Ausgerechnet im Bundesliga-Spitzenspiel gegen Bayern München strafen die Fans von Schalke 04 ihre Stars mit Liebesentzug. Genau 19:04 Minuten lang will der königsblaue Anhang zu Beginn der Partie gegen den Fußball-Rekordmeister am Sonntag (17. 00 Uhr/live bei arena) schweigen, weil er nach den zuletzt schwachen Leistungen des Titelanwärters `sprachlos´ ist. `Das ist nicht besonders angenehm´, gab Trainer Mirko Slomka, der selbst in der Kritik steht, zu: `Aber wir akzeptieren die Meinung der Fans. Denn es hat immer wieder schwere Rückschläge gegeben.´ Auch Manager Andreas Müller zeigte Verständnis für die Aktion der Fans, die stumm bleiben wollen, bis die Stadionuhr das Gründungsjahr 1904 anzeigt. `Sie haben ein sehr feines Gespür für die Mannschaft´, sagte der Ex-Profi:
`Sie wissen, dass sie viel, viel mehr leisten kann. Sie fordern Einsatz, Biss und Leidenschaft. ` Zum wiederholten Mal nahm der Nachfolger von Rudi Assauer die Spieler in die Pflicht: `Ich glaube nach wie vor an die Mannschaft und ihren Charakter. Aber jetzt muss der Schalter umgelegt werden, sie muss der Erwartungshaltung endlich mal gerecht werden.´ Derartige Appelle von Slomka und Müller waren allerdings schon in der Vergangenheit wirkungslos verhallt. Sowohl nach dem Erstrunden-Aus im UEFA-Cup beim AS Nancy als auch nach dem K.o. im DFB-Pokal beim Zweitligisten 1. FC Köln blieb die eingeforderte Reaktion aus - es folgten jeweils ernüchternde Niederlagen in der Bundesliga. Die Fans, die schon lange in diversen Internetforen auch den Trainer und den Manager harsch kritisieren, reagierten jetzt: Die Verbände Supporters Club, Ultras Gelsenkirchen, Schalker Faninitiative und Schalker Fanprojekt einigten sich auf die Schweigeaktion, um auf den `ernst zu nehmenden Entfremdungsprozess´ zwischen Mannschaft und Anhänger hinzuweisen. Slomka, der vorerst noch die Rückendeckung des Vorstandes und des Aufsichtsrates genießt, hofft auf ein schnelles Ende des Protestes.
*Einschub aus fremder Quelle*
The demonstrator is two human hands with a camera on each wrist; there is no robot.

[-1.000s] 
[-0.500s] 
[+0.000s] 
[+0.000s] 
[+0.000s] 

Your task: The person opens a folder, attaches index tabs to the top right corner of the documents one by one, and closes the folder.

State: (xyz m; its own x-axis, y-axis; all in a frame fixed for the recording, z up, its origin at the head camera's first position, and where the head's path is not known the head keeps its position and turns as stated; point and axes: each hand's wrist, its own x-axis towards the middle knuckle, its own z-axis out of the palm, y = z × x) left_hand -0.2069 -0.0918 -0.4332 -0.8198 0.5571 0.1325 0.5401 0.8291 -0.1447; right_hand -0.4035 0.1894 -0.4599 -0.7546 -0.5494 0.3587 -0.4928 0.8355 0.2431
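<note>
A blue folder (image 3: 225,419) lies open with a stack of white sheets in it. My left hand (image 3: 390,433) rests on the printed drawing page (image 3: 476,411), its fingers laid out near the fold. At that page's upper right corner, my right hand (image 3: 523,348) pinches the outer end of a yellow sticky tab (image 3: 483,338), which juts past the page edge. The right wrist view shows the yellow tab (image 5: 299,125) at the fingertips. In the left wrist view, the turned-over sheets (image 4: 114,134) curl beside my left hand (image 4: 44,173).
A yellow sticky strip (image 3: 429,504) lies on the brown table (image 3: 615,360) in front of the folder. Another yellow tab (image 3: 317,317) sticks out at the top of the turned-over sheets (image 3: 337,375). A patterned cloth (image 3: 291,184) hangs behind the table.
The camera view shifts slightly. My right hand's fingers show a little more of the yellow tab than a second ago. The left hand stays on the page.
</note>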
`Wir wollen das Schweigen schnell brechen und früh ein Tor schießen, damit die Fans uns wieder unterstützen.´ Dabei setzt der umstrittene Trainer auch auf die eindrucksvolle Heimbilanz der Königsblauen, die zuletzt 1998 zu Hause gegen den Rekordmeister verloren: `Wir werden unsere Heimstärke ausspielen.´ Über mögliche Konsequenzen im Falle einer Niederlage will Slomka nicht nachdenken. `Ich gehe nicht davon aus, dass wir verlieren´, sagte der 39-Jährige und betonte noch einmal: `Ich arbeite sehr hart und bin sicher, dass ich die Mannschaft erreiche. ` Auch Müller hat `in meinem Kopf keinen Platz für Gedanken an eine Niederlage´ und wollte sich deshalb auch nicht äußern, was am Montag passieren könnte: `Ich beschäftige mich überhaupt nicht mit dieser Frage.´ Aufsichtsratschef Clemens Tönnies hatte Slomka noch einmal den Rücken gestärkt, aber auch angedeutet, dass die Geduld irgendwann erschöpft sei. `Es darf natürlich nicht ewig dauern. Irgendwann müssten wir reagieren, aber das ist jetzt verfrüht. Wir gehen erstmal durch diese Woche durch´, sagte der Fleischfabrikant, der dem Trainer bescheinigte:
`Mirko arbeitet wie ein Pferd. Hätte er zwei Spiele mehr gewonnen, wäre er der beste Trainer aller Zeiten.´ Die Zukunft Slomkas dürfte sich wohl in der `Woche der Wahrheit´ entscheiden, die mit dem Topspiel gegen Bayern beginnt. Am kommenden Mittwoch sind die Königsblauen bei Borussia Mönchengladbach zu Gast, am darauf folgenden Samstag steht das Heimspiel gegen Mainz 05 an. Nach dem doppelten Pokal-Aus bleibt dem ambitionierten Traditionsklub nur noch die Bundesliga, in der er forsch die achte deutsche Meisterschaft als Ziel formuliert hatte und zumindest die Champions-League-Plätze erreichen muss.